The task
Reproduce the listing in full. Keep every character unchanged.

Data provided

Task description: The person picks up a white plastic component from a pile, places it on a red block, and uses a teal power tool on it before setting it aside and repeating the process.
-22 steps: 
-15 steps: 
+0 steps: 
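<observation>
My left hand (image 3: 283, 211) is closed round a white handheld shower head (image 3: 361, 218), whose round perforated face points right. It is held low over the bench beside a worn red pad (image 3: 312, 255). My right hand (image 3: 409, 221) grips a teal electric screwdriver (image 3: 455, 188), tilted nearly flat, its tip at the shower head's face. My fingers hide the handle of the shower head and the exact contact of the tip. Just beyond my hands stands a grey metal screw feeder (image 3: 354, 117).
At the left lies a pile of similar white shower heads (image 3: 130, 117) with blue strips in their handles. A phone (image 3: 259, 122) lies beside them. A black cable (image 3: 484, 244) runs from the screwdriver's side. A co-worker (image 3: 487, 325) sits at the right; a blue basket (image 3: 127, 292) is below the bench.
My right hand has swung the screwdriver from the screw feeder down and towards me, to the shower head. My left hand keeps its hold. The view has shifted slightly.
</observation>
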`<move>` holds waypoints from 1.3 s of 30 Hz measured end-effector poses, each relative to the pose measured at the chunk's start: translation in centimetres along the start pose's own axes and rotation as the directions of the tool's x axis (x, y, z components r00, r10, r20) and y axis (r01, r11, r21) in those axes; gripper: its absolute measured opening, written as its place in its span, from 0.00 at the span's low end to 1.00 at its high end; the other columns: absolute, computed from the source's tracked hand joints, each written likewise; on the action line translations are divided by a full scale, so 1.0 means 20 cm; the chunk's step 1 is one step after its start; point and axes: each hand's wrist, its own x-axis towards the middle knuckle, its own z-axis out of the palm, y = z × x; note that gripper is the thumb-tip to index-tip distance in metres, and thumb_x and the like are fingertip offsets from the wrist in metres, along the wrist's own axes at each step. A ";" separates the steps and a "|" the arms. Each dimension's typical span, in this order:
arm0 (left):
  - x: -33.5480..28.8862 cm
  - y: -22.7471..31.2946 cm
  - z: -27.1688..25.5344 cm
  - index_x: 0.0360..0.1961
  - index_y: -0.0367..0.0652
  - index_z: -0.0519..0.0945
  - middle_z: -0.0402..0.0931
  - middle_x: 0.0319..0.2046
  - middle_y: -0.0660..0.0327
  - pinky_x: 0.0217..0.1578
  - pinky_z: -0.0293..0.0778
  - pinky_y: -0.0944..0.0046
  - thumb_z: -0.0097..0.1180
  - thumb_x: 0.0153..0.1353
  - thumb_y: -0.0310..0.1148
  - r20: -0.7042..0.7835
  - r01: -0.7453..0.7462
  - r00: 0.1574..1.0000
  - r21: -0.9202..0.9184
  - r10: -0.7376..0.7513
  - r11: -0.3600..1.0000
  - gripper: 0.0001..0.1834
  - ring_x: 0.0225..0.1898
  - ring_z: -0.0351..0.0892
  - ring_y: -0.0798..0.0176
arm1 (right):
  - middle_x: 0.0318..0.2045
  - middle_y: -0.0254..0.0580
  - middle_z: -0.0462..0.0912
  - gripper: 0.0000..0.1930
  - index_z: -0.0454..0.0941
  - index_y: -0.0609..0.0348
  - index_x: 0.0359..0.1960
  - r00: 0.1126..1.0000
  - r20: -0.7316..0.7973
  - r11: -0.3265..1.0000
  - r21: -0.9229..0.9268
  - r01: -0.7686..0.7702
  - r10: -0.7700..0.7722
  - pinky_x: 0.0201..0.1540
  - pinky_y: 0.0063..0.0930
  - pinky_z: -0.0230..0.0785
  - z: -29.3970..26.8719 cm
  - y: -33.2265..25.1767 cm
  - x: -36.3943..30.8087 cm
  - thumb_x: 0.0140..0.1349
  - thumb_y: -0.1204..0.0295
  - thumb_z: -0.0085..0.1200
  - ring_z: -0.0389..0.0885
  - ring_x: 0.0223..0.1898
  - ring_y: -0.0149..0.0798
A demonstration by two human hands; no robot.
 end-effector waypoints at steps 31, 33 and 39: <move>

Written response
Task description: The person picks up a white plastic component from a pile, places it on a red block, and uses a teal power tool on it before setting it aside and repeating the process.
-22 steps: 
-15 steps: 
+0 steps: 
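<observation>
My left hand (image 3: 283, 211) is closed round a white handheld shower head (image 3: 361, 218), whose round perforated face points right. It is held low over the bench beside a worn red pad (image 3: 312, 255). My right hand (image 3: 409, 221) grips a teal electric screwdriver (image 3: 455, 188), tilted nearly flat, its tip at the shower head's face. My fingers hide the handle of the shower head and the exact contact of the tip. Just beyond my hands stands a grey metal screw feeder (image 3: 354, 117).
At the left lies a pile of similar white shower heads (image 3: 130, 117) with blue strips in their handles. A phone (image 3: 259, 122) lies beside them. A black cable (image 3: 484, 244) runs from the screwdriver's side. A co-worker (image 3: 487, 325) sits at the right; a blue basket (image 3: 127, 292) is below the bench.
My right hand has swung the screwdriver from the screw feeder down and towards me, to the shower head. My left hand keeps its hold. The view has shifted slightly.
</observation>
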`<move>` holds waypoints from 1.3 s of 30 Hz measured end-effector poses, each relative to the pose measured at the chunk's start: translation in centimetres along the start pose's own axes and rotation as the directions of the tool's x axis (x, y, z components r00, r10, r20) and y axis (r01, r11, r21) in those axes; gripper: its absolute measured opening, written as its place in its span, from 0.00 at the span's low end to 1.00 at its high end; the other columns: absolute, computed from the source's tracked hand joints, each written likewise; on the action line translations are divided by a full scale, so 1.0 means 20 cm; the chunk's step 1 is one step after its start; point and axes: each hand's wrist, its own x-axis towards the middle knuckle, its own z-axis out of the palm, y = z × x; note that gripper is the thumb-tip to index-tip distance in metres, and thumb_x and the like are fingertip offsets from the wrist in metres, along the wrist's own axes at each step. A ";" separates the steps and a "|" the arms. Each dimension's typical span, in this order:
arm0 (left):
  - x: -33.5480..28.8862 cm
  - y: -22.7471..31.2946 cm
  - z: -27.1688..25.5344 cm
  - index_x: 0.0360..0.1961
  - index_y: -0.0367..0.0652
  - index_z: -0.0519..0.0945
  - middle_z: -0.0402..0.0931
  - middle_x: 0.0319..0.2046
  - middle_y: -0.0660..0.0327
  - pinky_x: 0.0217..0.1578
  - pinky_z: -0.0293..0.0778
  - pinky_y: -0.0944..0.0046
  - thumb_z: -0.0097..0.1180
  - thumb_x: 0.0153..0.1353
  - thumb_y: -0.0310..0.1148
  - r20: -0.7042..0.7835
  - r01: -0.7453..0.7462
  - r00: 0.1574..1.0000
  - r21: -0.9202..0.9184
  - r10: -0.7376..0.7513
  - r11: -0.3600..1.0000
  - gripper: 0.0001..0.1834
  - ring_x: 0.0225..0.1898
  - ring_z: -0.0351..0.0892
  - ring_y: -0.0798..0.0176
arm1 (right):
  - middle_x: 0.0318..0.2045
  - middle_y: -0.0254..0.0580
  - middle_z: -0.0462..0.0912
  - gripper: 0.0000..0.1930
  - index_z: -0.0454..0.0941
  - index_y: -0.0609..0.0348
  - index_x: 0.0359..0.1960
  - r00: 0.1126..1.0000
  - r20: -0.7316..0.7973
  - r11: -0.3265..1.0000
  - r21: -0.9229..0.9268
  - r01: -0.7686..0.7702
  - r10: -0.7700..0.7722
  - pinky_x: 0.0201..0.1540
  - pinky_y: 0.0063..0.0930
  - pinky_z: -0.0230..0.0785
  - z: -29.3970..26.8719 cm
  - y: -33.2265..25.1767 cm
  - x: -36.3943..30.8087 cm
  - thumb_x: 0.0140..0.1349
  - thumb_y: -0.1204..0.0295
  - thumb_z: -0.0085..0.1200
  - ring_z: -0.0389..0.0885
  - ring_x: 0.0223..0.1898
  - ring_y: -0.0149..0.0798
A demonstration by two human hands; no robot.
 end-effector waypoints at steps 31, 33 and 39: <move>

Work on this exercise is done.